[WORK ORDER]:
Quote, without any change, the line that contains "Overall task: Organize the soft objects" and all lines that follow it to the end of the data below.

[EXERCISE DATA]:
↓

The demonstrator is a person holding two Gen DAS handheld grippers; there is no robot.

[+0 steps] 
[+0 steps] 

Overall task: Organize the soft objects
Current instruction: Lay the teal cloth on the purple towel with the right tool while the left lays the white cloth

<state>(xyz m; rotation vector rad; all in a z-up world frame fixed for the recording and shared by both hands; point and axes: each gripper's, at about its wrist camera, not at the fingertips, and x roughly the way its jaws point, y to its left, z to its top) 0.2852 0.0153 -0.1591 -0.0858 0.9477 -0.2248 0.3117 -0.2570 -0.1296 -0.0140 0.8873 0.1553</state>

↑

[RESULT]:
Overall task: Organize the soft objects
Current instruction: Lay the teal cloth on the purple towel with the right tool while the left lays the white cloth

<state>(xyz m; rotation vector rad; all in a z-up world frame fixed for the recording and shared by both hands; point and axes: each gripper's, at about its wrist camera, not at the fingertips, and x roughly the way its jaws point, y to its left, z to its top) 0.2852 0.0153 -0.1591 -0.0858 0.9477 -0.2248 0.3117 -0.2570 -0.1296 -0.0140 0.8873 0.1553</state>

The exercise requires no additional output.